In how many lines of the listing below does "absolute" appear? Give only the figure.

**GIVEN DATA:**
········

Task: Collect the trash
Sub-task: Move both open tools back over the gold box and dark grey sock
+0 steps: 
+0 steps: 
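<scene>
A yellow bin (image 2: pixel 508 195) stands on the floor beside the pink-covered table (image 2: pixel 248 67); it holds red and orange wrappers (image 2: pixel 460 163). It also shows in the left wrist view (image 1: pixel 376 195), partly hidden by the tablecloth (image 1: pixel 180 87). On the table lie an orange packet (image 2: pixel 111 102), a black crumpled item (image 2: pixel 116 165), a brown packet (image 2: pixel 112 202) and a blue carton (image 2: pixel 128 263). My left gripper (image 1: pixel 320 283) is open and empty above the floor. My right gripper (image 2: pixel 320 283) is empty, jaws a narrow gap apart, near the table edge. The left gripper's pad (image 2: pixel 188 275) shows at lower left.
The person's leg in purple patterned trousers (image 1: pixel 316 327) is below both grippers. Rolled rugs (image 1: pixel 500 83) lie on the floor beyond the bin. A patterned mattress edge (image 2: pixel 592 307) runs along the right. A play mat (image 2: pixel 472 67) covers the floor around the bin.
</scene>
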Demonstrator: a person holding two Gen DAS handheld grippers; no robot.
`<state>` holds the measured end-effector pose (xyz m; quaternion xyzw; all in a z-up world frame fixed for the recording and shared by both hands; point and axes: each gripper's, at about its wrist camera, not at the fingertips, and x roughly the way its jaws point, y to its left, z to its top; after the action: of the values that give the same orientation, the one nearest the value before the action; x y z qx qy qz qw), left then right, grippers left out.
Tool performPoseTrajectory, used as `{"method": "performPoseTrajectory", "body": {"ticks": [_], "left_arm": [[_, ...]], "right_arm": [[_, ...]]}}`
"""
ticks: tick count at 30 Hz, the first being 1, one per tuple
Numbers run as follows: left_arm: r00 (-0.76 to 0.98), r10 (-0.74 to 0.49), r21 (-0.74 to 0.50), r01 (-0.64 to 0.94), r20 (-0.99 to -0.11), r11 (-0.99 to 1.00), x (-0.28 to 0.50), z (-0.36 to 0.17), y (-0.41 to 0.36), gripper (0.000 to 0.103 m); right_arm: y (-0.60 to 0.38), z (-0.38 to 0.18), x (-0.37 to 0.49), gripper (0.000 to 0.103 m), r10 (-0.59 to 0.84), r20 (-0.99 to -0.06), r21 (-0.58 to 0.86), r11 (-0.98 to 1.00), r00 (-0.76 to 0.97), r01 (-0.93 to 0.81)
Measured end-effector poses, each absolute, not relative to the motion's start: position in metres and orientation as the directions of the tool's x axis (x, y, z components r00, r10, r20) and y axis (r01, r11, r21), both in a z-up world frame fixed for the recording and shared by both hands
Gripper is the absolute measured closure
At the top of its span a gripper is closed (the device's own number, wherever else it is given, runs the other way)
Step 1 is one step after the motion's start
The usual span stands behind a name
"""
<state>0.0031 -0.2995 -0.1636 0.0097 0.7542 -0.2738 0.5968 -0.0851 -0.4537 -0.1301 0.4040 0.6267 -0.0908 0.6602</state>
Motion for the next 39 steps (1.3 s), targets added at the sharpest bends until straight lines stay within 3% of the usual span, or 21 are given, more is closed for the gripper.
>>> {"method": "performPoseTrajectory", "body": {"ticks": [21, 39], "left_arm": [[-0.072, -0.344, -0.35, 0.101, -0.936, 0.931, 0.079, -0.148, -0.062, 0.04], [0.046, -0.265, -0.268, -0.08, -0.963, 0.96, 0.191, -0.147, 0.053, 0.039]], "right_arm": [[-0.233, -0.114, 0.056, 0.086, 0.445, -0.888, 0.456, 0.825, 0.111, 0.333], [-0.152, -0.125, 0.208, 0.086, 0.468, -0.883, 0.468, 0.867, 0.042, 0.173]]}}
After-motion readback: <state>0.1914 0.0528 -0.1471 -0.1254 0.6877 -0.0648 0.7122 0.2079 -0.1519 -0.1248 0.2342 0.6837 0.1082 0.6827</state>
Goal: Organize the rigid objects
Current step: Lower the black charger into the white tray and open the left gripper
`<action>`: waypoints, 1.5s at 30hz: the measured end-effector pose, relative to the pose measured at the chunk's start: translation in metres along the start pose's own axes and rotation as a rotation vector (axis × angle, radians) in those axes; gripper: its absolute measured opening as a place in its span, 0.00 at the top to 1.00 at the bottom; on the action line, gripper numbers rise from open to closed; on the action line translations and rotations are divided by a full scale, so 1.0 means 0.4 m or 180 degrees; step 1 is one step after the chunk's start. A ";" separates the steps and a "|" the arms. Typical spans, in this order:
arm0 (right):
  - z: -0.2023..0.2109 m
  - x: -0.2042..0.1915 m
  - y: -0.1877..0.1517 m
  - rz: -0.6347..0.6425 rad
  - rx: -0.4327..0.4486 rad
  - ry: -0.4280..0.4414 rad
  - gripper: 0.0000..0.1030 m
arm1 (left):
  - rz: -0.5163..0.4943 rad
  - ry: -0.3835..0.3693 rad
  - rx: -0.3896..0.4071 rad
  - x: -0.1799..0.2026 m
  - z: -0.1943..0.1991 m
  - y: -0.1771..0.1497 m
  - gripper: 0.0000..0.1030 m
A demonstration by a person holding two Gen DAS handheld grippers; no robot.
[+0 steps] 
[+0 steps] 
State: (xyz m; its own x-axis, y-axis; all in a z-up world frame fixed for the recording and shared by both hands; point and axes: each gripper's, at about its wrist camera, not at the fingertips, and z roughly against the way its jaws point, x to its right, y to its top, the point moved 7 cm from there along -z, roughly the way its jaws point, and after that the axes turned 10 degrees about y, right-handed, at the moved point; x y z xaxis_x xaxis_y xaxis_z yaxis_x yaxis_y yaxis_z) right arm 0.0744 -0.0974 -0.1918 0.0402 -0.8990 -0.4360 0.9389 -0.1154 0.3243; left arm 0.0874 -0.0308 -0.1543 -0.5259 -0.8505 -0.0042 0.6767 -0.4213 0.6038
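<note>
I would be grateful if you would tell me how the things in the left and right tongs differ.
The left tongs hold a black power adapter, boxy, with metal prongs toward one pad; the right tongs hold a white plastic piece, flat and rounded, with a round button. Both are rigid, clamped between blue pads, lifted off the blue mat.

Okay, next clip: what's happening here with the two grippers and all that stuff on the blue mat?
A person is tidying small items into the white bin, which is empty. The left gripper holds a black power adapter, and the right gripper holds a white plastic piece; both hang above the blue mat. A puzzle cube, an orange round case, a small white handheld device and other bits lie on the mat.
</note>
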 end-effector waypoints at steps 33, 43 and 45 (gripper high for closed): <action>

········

**SOLUTION TO THIS EXERCISE:** 3